Endocrine Abstracts (2015) 38 P150 | DOI: 10.1530/endoabs.38.P150

Follow up of differentiated thyroid cancer survivors during pregnancy: a retrospective analysis

Rhodri King, Medha Rathod & Emma Ward

Leeds Teaching Hospitals NHS Trust, Leeds, UK.

Differentiated thyroid cancer (DTC) is common in female patients of reproductive age and generally has a good prognosis and so many patients may become pregnant following treatment. Progression of DTC during pregnancy has been reported and may relate to thyroid stimulation by human chorionic gonadotropin (hCG). Until recently suppression of thyrotropin (TSH) by supraphysiological doses of levothyroxine was indicated for all patients following thyroidectomy and radioiodine ablation for DTC. We retrospectively analysed 31 patients during pregnancy between 2008 and 2014 following successful treatment of DTC to determine 1) changes in thyroglobulin (TG) levels during pregnancy and 2) the effect of TSH suppression on birth weight.
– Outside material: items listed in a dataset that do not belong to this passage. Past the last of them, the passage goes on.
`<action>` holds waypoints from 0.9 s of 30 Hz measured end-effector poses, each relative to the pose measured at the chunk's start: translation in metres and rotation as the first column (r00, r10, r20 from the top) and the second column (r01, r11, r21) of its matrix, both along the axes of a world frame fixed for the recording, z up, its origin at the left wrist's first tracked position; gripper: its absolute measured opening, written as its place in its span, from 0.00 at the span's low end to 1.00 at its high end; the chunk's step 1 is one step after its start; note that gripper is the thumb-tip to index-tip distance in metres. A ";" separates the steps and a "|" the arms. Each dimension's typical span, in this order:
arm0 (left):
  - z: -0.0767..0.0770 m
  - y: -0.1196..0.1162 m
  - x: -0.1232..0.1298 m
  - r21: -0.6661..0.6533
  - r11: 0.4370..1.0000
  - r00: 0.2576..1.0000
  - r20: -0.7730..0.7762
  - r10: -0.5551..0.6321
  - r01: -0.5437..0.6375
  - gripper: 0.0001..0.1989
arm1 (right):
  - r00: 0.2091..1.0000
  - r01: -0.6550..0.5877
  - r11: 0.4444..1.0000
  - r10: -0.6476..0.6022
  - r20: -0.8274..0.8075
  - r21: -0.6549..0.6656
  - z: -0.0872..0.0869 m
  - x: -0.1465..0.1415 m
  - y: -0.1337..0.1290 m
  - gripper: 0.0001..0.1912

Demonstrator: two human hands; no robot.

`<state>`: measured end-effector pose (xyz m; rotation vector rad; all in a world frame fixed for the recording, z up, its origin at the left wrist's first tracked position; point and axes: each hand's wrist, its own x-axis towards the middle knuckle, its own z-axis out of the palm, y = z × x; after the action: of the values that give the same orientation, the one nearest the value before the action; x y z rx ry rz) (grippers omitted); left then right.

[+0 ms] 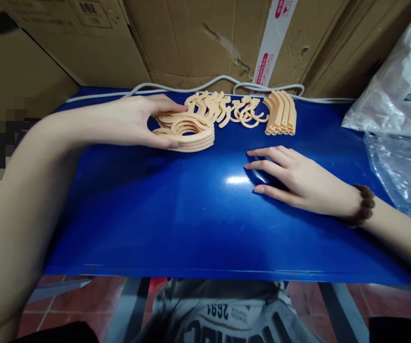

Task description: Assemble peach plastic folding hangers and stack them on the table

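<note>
My left hand (137,119) reaches around the left end of a stack of beige oval plastic loops (194,138), thumb along the front and fingers at the back. The stack lies on the blue table (162,214). Just behind it is a row of wavy beige plastic pieces (210,105). Several beige plastic hooks (248,112) lie to the right of those, then a bundle of curved beige plastic arms (281,114). My right hand (287,178), with a brown band at the wrist, rests on the table in front of the bundle, fingers apart and holding nothing.
A white cable (223,78) runs along the back edge of the table. Cardboard boxes (191,43) stand behind it. On the right lies a clear and white plastic bag (387,95). The table's front edge is close to my body.
</note>
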<state>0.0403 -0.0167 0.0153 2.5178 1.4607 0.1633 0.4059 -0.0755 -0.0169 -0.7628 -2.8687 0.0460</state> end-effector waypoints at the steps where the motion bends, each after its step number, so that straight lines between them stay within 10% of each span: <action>1: 0.000 0.000 0.000 -0.001 1.000 1.000 0.001 0.002 -0.002 0.48 | 1.000 0.000 1.000 0.000 0.000 0.000 0.000 0.000 0.000 0.24; 27: 0.004 -0.001 -0.006 -0.028 0.995 0.996 -0.013 0.091 -0.091 0.53 | 1.000 -0.001 1.000 0.001 0.014 0.013 0.001 0.000 -0.001 0.23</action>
<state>0.0343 -0.0174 0.0193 2.4348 1.5719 0.1424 0.4056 -0.0764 -0.0155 -0.7623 -2.8801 0.0223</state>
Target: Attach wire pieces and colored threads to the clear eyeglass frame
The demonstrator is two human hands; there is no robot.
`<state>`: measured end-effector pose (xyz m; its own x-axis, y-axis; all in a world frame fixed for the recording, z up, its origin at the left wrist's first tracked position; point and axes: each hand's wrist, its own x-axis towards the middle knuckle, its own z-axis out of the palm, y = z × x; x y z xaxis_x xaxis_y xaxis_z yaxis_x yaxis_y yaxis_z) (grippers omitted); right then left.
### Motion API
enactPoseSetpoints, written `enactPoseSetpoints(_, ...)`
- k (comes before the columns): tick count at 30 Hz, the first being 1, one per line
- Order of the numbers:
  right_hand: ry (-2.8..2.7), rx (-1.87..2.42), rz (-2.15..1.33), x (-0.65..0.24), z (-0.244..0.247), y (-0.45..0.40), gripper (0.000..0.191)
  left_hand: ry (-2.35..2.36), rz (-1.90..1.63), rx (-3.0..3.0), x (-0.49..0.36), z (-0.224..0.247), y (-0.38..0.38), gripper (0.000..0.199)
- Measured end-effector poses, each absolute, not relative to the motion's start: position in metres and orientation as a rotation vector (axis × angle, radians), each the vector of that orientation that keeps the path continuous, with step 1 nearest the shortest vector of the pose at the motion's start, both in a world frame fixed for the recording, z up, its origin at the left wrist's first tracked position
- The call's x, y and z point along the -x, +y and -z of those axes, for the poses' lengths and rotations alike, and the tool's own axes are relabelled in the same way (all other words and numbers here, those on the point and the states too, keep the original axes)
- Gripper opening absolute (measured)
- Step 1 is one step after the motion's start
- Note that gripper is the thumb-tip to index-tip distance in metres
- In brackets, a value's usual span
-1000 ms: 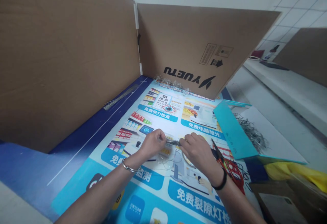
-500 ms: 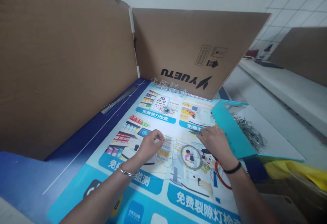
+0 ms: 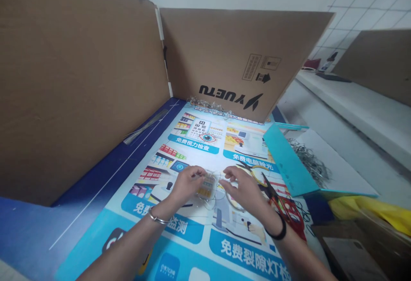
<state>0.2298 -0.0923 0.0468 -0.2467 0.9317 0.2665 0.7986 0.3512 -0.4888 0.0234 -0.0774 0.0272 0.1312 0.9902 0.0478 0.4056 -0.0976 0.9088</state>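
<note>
Thin looped wire (image 3: 208,202) spans the gap between my two hands, over the printed sheet (image 3: 180,238). My left hand (image 3: 189,182) pinches the wire at its left side, a silver bangle on the wrist. On the right, my right hand (image 3: 240,184) has its thumb and forefinger close together near the wire's right end; what they hold is too thin to make out. Partly under that hand lies a ring of wire (image 3: 234,202). Scissors with dark blades and red handles (image 3: 284,206) rest beside my right wrist, near yellow-handled pliers or scissors (image 3: 258,174).
An open turquoise box (image 3: 285,161) at the right holds tangled wire pieces (image 3: 311,163). Cardboard panels (image 3: 80,80) stand at the left and back. Wire scraps (image 3: 208,105) lie along the back panel. Yellow cloth (image 3: 369,212) and a phone-like object (image 3: 345,257) are at the lower right.
My right hand has left the dark-bladed tool and moved left toward my left hand and the wire. The red-handled scissors and yellow handle now show. My left hand has barely moved.
</note>
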Motion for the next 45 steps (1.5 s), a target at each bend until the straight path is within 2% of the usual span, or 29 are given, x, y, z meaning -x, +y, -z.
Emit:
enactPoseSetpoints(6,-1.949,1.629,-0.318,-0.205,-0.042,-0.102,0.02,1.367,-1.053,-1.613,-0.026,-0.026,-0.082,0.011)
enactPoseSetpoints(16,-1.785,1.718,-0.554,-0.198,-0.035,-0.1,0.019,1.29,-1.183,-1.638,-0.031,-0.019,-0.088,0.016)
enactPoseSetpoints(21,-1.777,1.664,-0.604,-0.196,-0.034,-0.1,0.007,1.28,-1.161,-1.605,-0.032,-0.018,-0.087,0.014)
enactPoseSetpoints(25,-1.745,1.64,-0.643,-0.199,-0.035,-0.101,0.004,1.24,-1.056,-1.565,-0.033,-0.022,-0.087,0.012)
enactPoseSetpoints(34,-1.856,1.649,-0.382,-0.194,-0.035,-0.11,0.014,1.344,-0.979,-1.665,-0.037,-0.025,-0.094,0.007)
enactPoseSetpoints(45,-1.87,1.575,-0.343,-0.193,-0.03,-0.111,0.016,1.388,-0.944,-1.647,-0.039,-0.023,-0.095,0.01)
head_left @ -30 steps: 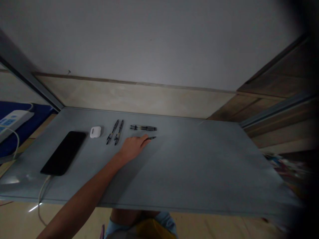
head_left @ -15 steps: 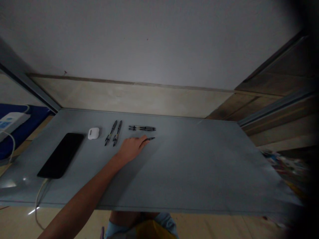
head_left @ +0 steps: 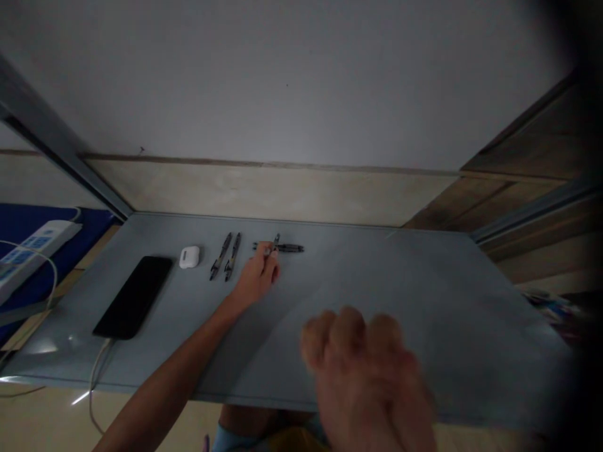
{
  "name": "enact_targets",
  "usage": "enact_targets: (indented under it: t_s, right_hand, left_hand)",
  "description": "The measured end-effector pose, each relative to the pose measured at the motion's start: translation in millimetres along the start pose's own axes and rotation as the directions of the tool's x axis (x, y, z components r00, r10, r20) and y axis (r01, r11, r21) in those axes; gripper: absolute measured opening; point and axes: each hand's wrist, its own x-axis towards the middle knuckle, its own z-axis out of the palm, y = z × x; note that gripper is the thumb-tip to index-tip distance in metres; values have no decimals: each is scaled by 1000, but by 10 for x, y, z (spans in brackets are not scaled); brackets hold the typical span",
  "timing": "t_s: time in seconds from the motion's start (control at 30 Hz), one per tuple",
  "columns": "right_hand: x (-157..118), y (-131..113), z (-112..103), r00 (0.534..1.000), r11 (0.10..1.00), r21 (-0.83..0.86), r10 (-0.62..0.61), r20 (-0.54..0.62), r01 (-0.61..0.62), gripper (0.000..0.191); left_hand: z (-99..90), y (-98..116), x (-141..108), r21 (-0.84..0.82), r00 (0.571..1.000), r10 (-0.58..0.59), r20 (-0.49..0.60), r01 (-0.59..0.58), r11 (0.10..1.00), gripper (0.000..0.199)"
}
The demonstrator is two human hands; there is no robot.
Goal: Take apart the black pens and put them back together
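Observation:
My left hand (head_left: pixel 258 274) is closed on a dark pen (head_left: pixel 276 238), held with its tip pointing up and away. It is just over two dark pens (head_left: pixel 291 248) lying crosswise, and partly covers them. To its left, another two pens, a left one (head_left: pixel 220 257) and a right one (head_left: pixel 233 257), lie side by side, pointing away from me. My right hand (head_left: pixel 365 376) is raised near the camera above the table's front part, blurred, with its fingers curled in. Whatever it may hold is hidden.
On the grey table (head_left: pixel 424 301) are a white earbud case (head_left: pixel 190 257) and a black phone (head_left: pixel 134 298) with a white cable (head_left: pixel 97 370). A white power strip (head_left: pixel 35 251) rests on a blue surface at left. A wall (head_left: pixel 282 194) stands behind the table.
My left hand has lifted and turned the pen, from lying sideways to pointing away, over the crosswise pens. My right hand has come into view from below. The view has shifted slightly.

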Motion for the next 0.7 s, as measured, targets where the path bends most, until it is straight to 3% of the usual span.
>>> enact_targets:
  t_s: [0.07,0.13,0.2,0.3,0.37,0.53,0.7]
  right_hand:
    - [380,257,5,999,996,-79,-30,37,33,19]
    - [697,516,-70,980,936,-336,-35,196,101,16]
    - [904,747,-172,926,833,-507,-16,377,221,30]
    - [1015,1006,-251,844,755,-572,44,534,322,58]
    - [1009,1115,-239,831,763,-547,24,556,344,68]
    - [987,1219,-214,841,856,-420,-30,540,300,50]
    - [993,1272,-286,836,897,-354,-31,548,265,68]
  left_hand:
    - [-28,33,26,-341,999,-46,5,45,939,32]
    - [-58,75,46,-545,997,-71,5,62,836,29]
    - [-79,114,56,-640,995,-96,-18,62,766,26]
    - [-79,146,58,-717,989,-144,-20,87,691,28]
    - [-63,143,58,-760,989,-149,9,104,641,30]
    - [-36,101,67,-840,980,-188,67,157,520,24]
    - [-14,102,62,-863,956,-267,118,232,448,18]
Thyroglobulin measurements during pregnancy were available in 28/31 patients, of which 26 remained suppressed, defined as TG <0.90 μg/l. One patient had elevated levels prior to pregnancy with no significant increase during follow up (2.35 μg/l to 2.94 μg/l) and one patient had a rise in TG (0.48 μg/l to 1.65 μg/l), with no evidence of recurrence on neck ultrasound and a return to baseline levels following delivery. TSH levels were lower in the third trimester compared to first and second, with 69%, 89% and 97% achieving levels <0.2miu/l respectively in each trimester. The mean free T4 levels were similar in each trimester (19.6±0.6 pmol/l, 18.5±1pmol/l and 19.8±0.4 pmol/l respectively). Delivery weight was available for 20 pregnancies with a mean birth weight of 3.5±0.6 kg, which is similar to the UK national average.

In our cohort of patients there was no evidence of DTC relapse during pregnancy and routine monitoring of TG levels in pregnancy may not be necessary unless pre-conception TG levels are elevated. Suppression of TSH levels did not affect birth weight, and if required during pregnancy, should not adversely affect outcome provided free T4 levels are maintained within the normal reference range.